Real cost to taxpayers of a Prop. 2½ override

To the editor:

More than three decades ago Massachusetts voters adopted Proposition 2½. It is intended to curb runaway municipal spending and the resulting tax increases. It includes a provision that permits a city or town to vote to override the requirements of Prop 2½ by excluding the cost of a specific budget item, for example: a new school building from the annual comparison of the budget to the "Levy Limit" (tax cap).

Such a provision is reasonable when there is some kind of unanticipated emergency. Any immediate need for money is met by issuing a bond. If an override is voted, the annual cost of repaying the bond over many years will be excluded from the annual check against the levy limit.
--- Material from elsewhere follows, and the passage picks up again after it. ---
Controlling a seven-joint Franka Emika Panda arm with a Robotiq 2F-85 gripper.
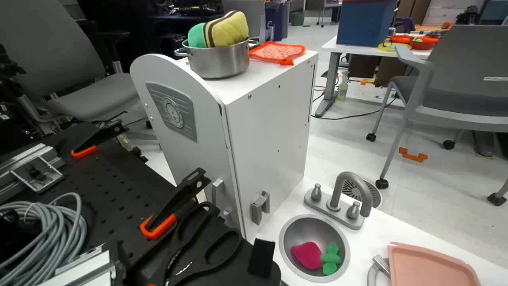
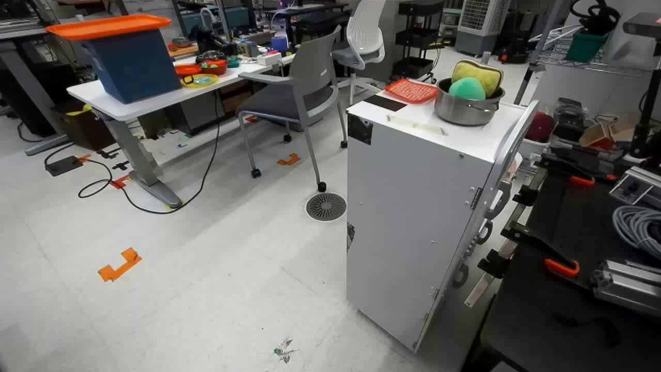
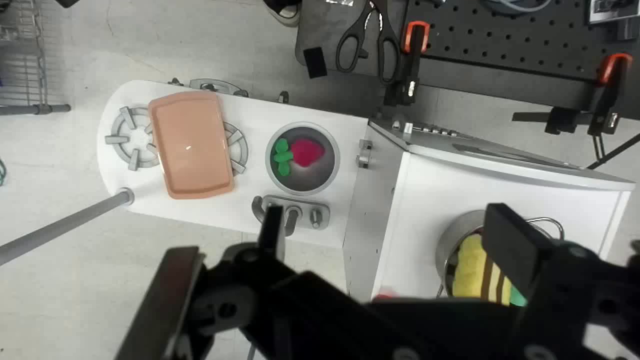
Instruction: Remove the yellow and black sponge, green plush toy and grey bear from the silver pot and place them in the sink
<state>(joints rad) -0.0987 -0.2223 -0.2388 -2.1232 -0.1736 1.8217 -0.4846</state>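
Atop a white play-kitchen cabinet (image 1: 270, 127), the yellow and black sponge (image 1: 232, 31) and green plush toy (image 1: 196, 36) bulge from a silver pot (image 1: 220, 61), and the empty, wide-spread gripper (image 3: 385, 222) would likely do best straddling the sponge and lifting slowly straight up.

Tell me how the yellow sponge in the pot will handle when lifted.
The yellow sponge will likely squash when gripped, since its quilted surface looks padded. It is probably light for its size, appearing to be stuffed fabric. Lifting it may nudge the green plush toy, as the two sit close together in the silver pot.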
It seems that the knee-jerk reaction of local politicians is to ask for a Prop 2½ override whenever a large expenditure is needed. And, to my astonishment, the voters usually go along. I don't think they realize they have loosened the reins on their Select Board, City Council, or mayor.

When the voters reject a Prop 2½ override it is usually taken to mean that the underlying project is rejected, and if, for example, a school building is the issue, those who vote NO hate children. Not so. The town can still fund the project with a bond, payable over many years. However, the annual cost of repaying the bond (which you will pay in any case) would have to be included in each year's budget that must remain below the levy limit and would therefore constrain how much overall taxes could increase.


In summary, if you vote for a Prop 2½ override you do not reduce the cost of the underlyng project. Rather, you are voting to let your taxes go up to fund other municipal expenses that you may not support.